Title   Cast   Director   Year Shown  Other Info    Country  Notes 


Et la lumière fut

France / West Germany / Italy, 1989, 106 min

Shown in 1991

CREDITS

dir
Otar Iosseliani
prod
Alain Queffelean
scr
Otar Iosseliani
cam
Robert Alazraki
editor
Otar Iosseliani, Ursula West, Marie-Agnès Blum
cast
Sigalon Sagna, Saly Badji, Binta Cisse, Marie-Christine Dième

OTHER

source
Les Filmes du Triangle
premiere
U.S. Premiere
And There Was Light

A crocodile drifts down a river, carrying a huntress on its back. A woman asks a carved idol to fill a dry well and it rains—’til she asks the idol to make it stop.

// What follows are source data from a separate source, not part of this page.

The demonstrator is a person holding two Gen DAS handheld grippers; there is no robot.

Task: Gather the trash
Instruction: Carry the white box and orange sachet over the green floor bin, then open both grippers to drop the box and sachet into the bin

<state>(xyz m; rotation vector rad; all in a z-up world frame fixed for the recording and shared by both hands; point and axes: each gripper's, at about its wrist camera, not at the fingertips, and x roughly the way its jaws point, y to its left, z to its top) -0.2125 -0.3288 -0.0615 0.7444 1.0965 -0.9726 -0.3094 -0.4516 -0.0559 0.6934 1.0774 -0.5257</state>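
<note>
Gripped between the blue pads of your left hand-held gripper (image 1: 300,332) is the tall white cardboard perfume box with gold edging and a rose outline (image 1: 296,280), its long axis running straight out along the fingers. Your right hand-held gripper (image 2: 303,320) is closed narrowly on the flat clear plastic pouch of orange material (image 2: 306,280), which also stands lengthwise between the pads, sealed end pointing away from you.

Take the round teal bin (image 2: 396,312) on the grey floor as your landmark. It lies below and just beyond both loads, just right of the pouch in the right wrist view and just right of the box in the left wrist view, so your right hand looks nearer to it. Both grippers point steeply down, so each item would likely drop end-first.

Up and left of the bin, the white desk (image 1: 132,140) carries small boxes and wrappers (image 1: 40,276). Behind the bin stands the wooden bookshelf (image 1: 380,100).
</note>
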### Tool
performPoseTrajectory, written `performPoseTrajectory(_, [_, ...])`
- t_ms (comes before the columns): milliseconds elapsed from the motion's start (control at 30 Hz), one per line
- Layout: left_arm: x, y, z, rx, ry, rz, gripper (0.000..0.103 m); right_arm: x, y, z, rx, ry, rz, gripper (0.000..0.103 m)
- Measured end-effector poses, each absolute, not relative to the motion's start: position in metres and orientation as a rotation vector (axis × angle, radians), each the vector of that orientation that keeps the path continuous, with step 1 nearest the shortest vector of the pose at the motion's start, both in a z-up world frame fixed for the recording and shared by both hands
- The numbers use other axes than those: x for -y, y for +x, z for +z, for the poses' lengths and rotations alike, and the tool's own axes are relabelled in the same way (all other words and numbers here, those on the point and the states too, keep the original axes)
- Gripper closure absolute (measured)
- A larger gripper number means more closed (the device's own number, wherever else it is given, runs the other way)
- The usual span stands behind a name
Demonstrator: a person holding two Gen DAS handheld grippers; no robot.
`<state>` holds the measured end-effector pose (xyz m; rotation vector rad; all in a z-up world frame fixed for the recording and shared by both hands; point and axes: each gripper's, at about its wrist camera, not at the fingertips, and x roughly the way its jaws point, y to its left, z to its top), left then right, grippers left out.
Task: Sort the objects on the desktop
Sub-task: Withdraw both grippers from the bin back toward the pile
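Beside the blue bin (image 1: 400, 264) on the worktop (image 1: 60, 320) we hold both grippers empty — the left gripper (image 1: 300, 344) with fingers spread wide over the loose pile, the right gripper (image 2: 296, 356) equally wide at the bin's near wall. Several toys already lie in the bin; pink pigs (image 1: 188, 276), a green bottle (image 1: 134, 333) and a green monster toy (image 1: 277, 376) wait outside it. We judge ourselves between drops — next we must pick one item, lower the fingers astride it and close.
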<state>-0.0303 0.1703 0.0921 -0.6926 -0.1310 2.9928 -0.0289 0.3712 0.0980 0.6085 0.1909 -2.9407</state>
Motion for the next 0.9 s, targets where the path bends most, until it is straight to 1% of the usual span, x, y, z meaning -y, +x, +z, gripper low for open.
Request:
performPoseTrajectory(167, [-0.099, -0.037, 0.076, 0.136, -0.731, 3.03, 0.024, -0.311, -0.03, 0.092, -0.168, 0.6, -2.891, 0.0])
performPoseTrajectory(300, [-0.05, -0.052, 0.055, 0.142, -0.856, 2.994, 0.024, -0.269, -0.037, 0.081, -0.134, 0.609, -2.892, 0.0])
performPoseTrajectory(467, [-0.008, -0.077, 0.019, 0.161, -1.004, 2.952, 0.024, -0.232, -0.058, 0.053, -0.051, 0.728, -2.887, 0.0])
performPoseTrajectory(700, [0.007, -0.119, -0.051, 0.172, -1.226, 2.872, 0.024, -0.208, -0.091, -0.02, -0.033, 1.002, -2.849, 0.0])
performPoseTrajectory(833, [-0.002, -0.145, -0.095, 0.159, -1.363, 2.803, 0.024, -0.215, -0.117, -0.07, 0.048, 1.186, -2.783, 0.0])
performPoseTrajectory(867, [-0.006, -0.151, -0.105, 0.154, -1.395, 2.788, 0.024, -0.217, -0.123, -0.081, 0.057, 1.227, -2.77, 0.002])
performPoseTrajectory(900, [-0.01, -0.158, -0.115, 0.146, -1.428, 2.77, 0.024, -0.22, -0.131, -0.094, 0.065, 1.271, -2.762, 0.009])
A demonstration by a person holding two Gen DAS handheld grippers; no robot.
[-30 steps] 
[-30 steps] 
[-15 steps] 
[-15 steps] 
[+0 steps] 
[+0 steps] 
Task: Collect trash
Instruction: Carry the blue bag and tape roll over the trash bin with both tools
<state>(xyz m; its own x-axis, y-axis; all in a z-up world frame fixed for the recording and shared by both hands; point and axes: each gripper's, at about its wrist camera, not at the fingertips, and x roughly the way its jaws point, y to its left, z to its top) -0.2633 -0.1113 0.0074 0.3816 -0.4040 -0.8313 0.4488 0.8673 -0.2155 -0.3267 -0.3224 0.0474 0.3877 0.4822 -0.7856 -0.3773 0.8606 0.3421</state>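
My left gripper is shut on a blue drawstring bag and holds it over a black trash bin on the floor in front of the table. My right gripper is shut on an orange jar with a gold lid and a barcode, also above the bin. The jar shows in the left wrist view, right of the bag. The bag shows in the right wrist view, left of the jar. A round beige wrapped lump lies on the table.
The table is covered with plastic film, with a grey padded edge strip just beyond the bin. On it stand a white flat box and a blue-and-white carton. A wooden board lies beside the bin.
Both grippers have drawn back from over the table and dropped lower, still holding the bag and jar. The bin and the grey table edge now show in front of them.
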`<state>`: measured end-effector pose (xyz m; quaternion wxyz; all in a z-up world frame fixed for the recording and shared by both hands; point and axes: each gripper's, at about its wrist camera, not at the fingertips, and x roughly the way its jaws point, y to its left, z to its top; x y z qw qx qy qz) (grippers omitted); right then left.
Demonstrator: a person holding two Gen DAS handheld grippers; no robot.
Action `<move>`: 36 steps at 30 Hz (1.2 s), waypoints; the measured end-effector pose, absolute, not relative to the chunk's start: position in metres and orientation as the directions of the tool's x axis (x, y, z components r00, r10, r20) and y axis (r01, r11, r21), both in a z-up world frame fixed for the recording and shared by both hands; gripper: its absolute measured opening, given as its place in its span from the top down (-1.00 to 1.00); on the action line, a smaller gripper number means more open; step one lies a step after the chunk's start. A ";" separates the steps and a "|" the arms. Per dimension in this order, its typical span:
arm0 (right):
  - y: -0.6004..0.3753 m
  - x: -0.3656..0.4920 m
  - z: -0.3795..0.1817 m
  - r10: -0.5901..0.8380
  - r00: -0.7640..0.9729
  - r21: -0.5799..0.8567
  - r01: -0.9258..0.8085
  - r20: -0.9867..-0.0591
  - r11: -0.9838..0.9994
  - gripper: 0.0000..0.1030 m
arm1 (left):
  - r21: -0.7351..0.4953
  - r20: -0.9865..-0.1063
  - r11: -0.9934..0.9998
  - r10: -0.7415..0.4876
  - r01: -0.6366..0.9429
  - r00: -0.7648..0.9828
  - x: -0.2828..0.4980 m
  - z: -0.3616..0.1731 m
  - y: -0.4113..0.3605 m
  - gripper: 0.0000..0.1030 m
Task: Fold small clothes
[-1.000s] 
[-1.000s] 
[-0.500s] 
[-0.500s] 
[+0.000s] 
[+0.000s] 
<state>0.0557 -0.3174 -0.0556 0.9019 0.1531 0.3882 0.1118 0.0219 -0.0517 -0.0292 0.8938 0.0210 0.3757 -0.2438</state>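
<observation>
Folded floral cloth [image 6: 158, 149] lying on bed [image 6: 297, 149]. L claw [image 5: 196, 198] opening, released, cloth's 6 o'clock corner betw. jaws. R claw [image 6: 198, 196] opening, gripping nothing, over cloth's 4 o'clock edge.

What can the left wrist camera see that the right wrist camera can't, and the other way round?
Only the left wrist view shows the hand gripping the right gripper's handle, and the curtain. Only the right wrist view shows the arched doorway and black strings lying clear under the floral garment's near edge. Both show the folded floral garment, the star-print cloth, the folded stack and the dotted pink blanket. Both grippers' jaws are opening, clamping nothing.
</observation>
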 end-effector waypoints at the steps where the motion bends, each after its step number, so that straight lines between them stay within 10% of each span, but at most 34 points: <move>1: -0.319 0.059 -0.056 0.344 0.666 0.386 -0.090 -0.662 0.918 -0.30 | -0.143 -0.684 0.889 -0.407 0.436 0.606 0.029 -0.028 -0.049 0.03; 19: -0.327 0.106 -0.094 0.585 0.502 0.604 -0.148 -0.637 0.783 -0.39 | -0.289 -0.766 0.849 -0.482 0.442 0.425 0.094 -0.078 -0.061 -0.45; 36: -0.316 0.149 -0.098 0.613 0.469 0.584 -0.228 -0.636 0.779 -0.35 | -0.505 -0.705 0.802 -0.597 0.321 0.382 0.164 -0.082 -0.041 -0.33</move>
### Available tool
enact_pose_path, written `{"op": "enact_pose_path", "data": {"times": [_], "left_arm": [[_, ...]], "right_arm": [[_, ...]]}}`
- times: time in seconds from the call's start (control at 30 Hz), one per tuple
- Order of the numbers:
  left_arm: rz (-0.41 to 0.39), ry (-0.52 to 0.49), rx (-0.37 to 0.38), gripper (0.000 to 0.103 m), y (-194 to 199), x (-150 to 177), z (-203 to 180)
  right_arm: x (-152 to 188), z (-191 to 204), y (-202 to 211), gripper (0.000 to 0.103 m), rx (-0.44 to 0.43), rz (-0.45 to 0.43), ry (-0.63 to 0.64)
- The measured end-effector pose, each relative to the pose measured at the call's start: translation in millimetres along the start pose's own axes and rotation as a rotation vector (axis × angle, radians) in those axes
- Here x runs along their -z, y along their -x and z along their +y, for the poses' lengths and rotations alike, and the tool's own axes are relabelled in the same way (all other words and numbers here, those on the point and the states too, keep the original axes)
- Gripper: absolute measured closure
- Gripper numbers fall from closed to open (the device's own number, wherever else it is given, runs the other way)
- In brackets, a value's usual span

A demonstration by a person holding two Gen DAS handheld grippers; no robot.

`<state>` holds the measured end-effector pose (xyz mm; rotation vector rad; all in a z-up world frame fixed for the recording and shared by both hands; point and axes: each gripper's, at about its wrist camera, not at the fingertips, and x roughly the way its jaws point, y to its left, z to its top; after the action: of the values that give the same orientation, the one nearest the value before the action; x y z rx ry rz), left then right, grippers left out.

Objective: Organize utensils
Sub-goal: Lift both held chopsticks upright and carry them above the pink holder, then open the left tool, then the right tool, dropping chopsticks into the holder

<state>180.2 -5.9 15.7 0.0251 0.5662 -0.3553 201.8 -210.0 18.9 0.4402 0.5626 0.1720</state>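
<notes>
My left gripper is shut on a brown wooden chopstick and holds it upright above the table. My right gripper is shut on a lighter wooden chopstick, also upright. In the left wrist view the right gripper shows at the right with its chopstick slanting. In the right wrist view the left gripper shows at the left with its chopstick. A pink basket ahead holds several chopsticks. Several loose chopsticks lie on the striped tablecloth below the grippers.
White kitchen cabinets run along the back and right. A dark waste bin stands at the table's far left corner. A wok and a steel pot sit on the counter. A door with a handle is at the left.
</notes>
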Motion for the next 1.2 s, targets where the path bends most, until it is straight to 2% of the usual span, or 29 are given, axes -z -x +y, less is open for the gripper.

In a small village lives a tribe of forest people who hunt, marry, squabble and dance in a state of grace. Into this enchanted woodland intrudes the modern world. Once touched, the village's magic, its culture, is broken. This lovely, lulling, troubling fable, filmed among the Diola people in their language, has been criticized as a European's fantasy of Africa. That it surely is—Rousseau's noble savage, pure and unsullied, comes to mind. But as director Otar Iosseliani explains: "It's not specifically about African cultures, but the theme of destruction of culture is clearer set in Black Africa because there are still living cultures there, whereas we have become savages, corrupted by property and greed." Whether setting his gaze on his native Soviet Georgia (Pastorale, SFIFF 1983), Paris (Favorites of the Moon, SFIFF 1985), Italy (A Little Monastery in Tuscany, SFIFF 1989) or Africa, Iosseliani finds resonant poetry and metaphor in life's movements, the fluidity of everyday existence viewed with tranquil lyricism raised to the level of the spiritual. Frederic Strauss of Cahiers du Cinema notes: "And There Was Light counters the picturesque exoticism [of realism] and teaches us to look afresh at Africa and the society of mankind."